When is settling “selling out?” Addressing Cobell’s critics
Uh-huh. In my ongoing account of the Cobell case (“War & Trust & the Waiting Game,” June 5, 2010; “How slow can it go?” Aug. 1, 2010), I’ve mentioned that there is opposition within Indian country (and among politicians on Capitol Hill) to the negotiated terms of settlement between government lawyers and Cobell’s legal team.
Count Kimberly Craven among those opposed. Craven cites the pitiable sum agreed to, she questions who (and who doesn’t) collect under the “deal” wrangled by Cobell, and she raises concerns over the possible threat of extinguishment for related rights.
For her part, Cobell (or her lawyers, according to some) has answered these criticisms— not always as thoroughly as one might hope, but she’s certainly not staying silent either.

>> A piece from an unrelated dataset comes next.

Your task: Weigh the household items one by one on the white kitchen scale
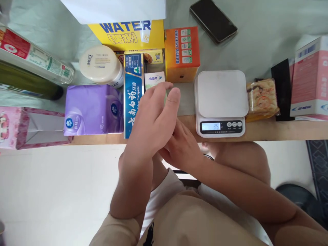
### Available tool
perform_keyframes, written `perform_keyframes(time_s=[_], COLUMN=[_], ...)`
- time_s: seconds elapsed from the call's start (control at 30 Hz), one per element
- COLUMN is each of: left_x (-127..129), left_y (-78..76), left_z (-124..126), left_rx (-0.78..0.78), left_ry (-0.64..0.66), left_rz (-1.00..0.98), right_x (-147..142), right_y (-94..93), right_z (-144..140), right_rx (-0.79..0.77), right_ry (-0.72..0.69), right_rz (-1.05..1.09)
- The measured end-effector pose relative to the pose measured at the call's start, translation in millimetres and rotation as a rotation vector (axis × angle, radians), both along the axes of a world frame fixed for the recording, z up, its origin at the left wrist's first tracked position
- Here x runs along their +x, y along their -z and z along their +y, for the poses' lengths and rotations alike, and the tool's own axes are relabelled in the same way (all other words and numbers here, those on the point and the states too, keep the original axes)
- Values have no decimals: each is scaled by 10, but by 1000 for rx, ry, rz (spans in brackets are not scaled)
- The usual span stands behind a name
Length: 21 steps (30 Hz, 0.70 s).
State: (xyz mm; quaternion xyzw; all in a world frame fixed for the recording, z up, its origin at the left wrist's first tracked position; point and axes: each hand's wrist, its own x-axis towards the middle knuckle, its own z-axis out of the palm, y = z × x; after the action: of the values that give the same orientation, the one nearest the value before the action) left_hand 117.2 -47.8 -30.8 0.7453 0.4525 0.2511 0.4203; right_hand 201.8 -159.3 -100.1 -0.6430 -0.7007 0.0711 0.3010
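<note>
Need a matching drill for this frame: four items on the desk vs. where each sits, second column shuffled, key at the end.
Items
1. kitchen scale
2. phone
3. purple tissue pack
4. Dove jar

Places
A. far edge, behind the orange box
B. left of the toothpaste box
C. right of the hands, display lit
D. behind the tissue pack, beside the bottles

Pairs: 1-C, 2-A, 3-B, 4-D
</note>
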Motion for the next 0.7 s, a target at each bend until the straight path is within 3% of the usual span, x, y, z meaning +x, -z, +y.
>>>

The upshot is that, once again, here’s an issue where the battle is with the U.S. government, but the war ends up pitting one Native faction against another.
No-one, least of all Elouise Cobell, calls the land trust ‘deal’ an ideal resolution. Both she and her defenders posit an admittedly feeble refrain, “It’s better than nothing,” and frankly that’s what this all comes down to.
Here’s a sampling of conversation in Native circles about the settlement:
“It may seem unreasonable to many of you that Elouise may stand to receive more than the any other plaintiff but, remember, she also must repay $11 million in grants/loans that helped fund the lawsuit.” (Dakota)
“Honestly, this settlement is an insult. This is no reflection on the efforts of Ms. Cobell; it’s really an indictment on the government and its colonizing practices … they knew that the amount could never be calculated, but that it goes way beyond the $3 billion amount. We have a history of having to accept handouts from these people at their discretion, almost like beggars.” (Joseph Collins)
“I think $1.4 billion is a huge ‘slap in the face!’ … what about the mineral rights if and when the lands are reverted back to tribal lands?” (ritareplies)
Such commentary about whether “settling” for a particular solution is laudable or damnable is similar to discussion found elsewhere on mediaINDIGENA, viz., our poll asking whether it was “acceptable” or “offensive” to support a proposed law that went some ways (but not all the way) toward restoring the ability of Native women to pass Indian Status on to their children and grandchildren. Not unlike the Cobell settlement, this divisive issue also pits those leaning toward a small measure of advance against those who view the initiative as the first poison arrow that ultimately infects and undermines the value of everyone’s rights.
Are there flaws in Elouise Cobell’s fight? Yes. Are they worth putting up with? Hmmm. Well, is that not like asking “Do you opt in to Canada’s ‘settlement’ offer on residential school abuses — not to erase the wrong, but mainly to get some measure of peace — or is that selling out?”
Cobell’s team argues that there is an option to “opt out” of the settlement for those who want to fight another day. Critics reply the majority of people don’t understand that option, or that it’d be too difficult to pursue.
I note Elouise Cobell herself is saying she’s only ready to fight ’til mid-October:
“It is becoming more likely that Congress will not pass settlement legislation. Indeed it is unlikely for any settlement or judgment to be conditioned on political acceptance by Congress. … [Nevertheless,] we have gathered a massive amount of support from Members of Congress. I am informed that if we ever come to a vote in the Senate that we have sufficient votes to safely beat any filibuster. For this reason, I have carefully considered our options, consulted with scores of beneficiaries, listened to their concerns, and talked to our attorneys before making a decision to extend the agreement for what is likely to be the last time. I’m especially mindful of the fact that the vast majority of beneficiaries want this settlement to work because it is a fair deal.”
I don’t fault Kimberly Craven and others who see Elouise Cobell as selling Native people short. The way I see it, Cobell’s “short” is a lot taller than all other tangible efforts to date.
But ask yourself: If Cobell’s meagre $3 billion settlement is dropped, how much money is anyone going to see — and when?